Manaus - Part 4 - Soul Care
“My children never get in the way of my work for God.” It is a line that stuck with us. We had been sitting on the back patio of the Rempel’s home talking about life as missionary aviators. Marcio and Kayla Rempel founded and operate Missão do Céu, an aviation ministry that focuses on meeting the long range aviation needs of evangelical organizations in the Amazon.
They are based in Manaus, but had spent quite a few years working in another Northern Brazilian city called Porto Velho. While working in Porto Velho, the ministry focus was on Marcio’s work as a pilot. As their family grew, the natural role for Kayla was to stay at home, attending to the needs of her children and running the normal operations of the home of a growing family.
During this time, Kayla had ministry longings and passions. She had ideas and visions for how God could use her beyond her home, but she had made a commitment that her family would come first. As she said, “My children never get in the way of my work for God.” She wasn’t saying that her work for her children and her work for God were two separate things. Quite the contrary. She was making an ironic statement to highlight a deception that arises in many people’s mentality, especially in those that seek to serve.
The deception is that somehow God always has some other work He would prefer you do that is either unreachable, or requiring of you to neglect another work that He has already clearly placed right in front you. The reality is that, when we sense this paradoxical, divine pull, it is often a result of a vain imagination, and not that of an impossible-to-please God. The passions and desires God places on your heart are valid. The need to follow them right now, at this moment, despite the fact that it would mean trampling over your family in the process, is not. This is a simple, but valuable lesson. To this day, we can hear her words repeating in our heads: “My children never get in the way of my work for God.”
As her kids grew, however, Kayla found herself with more free time, and determined to begin working on some of those passions God had placed in her. She is currently working on a degree in Psychology and has been volunteering her time to work with a non-profit organization that provides counseling and other mental health supports to people working in the remotest parts of the Amazon.
This brings us, by a rather long path, to the point of this post which is to highlight the second major need we identified on our trip to Manaus: counseling and emotional support for the workers in this region.
According to Marcio and Kayla, in the last few years, a number of pastors in this area have committed suicide, and many more are suffering from depression, marital issues, and a sense of isolation.
We had heard about this type of mental breakdown for people working in remote environments during a presentation at Moody by the leader of a ministry in Alaska named Arctic Barnabas. One of their main objectives at Arctic Barnabas is to provide emotional support, encouragement, and counseling to people living and working in the most remote regions of Alaska. The thought had never occurred to us that this would be a reality for people working throughout the Amazon as well.

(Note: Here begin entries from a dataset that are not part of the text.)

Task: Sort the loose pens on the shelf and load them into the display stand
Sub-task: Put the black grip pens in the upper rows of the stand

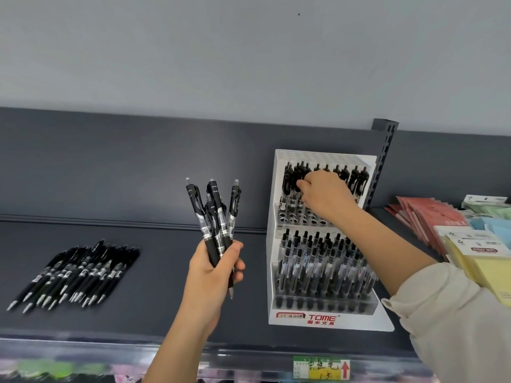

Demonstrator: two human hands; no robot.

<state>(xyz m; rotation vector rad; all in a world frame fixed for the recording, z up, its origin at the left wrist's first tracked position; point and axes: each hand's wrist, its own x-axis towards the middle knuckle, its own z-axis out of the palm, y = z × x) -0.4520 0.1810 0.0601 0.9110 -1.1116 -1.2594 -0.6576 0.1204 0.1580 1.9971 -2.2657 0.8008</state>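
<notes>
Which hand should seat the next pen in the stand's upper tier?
Right. The right hand is already at the display stand's upper tier, by the empty holes; the left hand is off to the side gripping the pen bundle.

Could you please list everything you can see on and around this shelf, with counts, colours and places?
Loose pens: one pile, too many to count, black, lying on the shelf at left.
Held pens: roughly four or five, black and clear, upright in the left hand.
Display stand: one, white, two tiers, right of centre; lower tier full, upper tier partly filled.
Shelf: one, dark grey.
Notebooks: several, red, far right.
Sticky notes: several packs, yellow, blue, green, far right.
Price tag: one, green and yellow, shelf edge.
Left hand: gripping pens.
Right hand: at the upper tier.
</notes>
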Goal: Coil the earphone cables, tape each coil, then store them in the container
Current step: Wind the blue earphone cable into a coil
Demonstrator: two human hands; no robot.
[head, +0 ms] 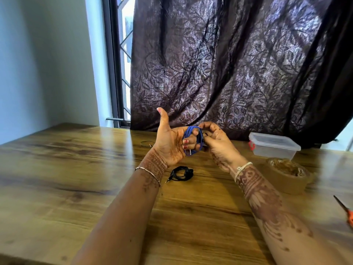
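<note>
A blue earphone cable [193,139] is wound in loops around the curled fingers of my left hand [170,142], whose thumb points up; the cable's metal plug hangs near the palm. My right hand [215,142] pinches the blue coil from its right side. Both hands are raised above the wooden table [76,178]. A coiled black earphone cable [180,174] lies on the table just below my left hand. A clear plastic container [273,145] with a lid and a red clip stands at the back right. A roll of brown tape [286,175] lies in front of it.
Orange-handled scissors [345,213] lie at the right edge. A thin greenish cable loop [147,143] lies on the table behind my left hand. A dark patterned curtain [229,64] hangs behind the table, with a window at its left.
</note>
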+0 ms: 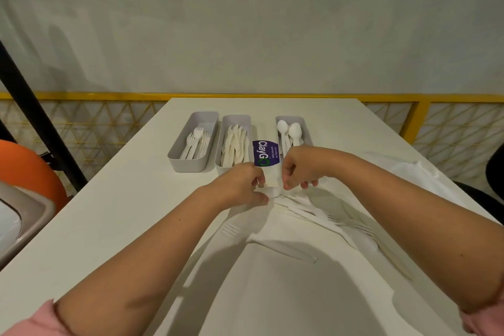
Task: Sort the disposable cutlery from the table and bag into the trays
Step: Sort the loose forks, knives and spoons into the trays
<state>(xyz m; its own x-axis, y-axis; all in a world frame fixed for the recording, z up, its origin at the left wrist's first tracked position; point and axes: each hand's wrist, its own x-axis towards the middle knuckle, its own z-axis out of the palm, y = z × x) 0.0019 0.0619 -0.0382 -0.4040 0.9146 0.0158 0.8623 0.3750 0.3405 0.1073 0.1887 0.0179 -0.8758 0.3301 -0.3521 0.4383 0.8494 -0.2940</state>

When I first met Alyx, she was working on a degree at Wayland Baptist College, and had mentioned a desire that she had to potentially go on to a Master’s program and pursue training in counseling. While she has not yet begun working on that, the desire remains. Hearing Kayla talk about the work she was doing in this area confirmed even more, not only in Alyx, but in myself as well, that this is an area of the world that has needs that we have a desire to help meet.
The process will be slow, and we are still very much in the discovery phase, but this trip to Brazil was of a great encouragement to us as we begin to see some of the fog lifting on the path before us. Whether we work with Missão do Céu or not is a decision for us to make years from now, though we trust the relationships we have formed with the Rempel family will continue as long as we are in this line of work. We have no delusions about the reality of the challenges ahead (ok maybe a few), and we realize that our own immediate and growing family comes first as we move down this road, but we are excited.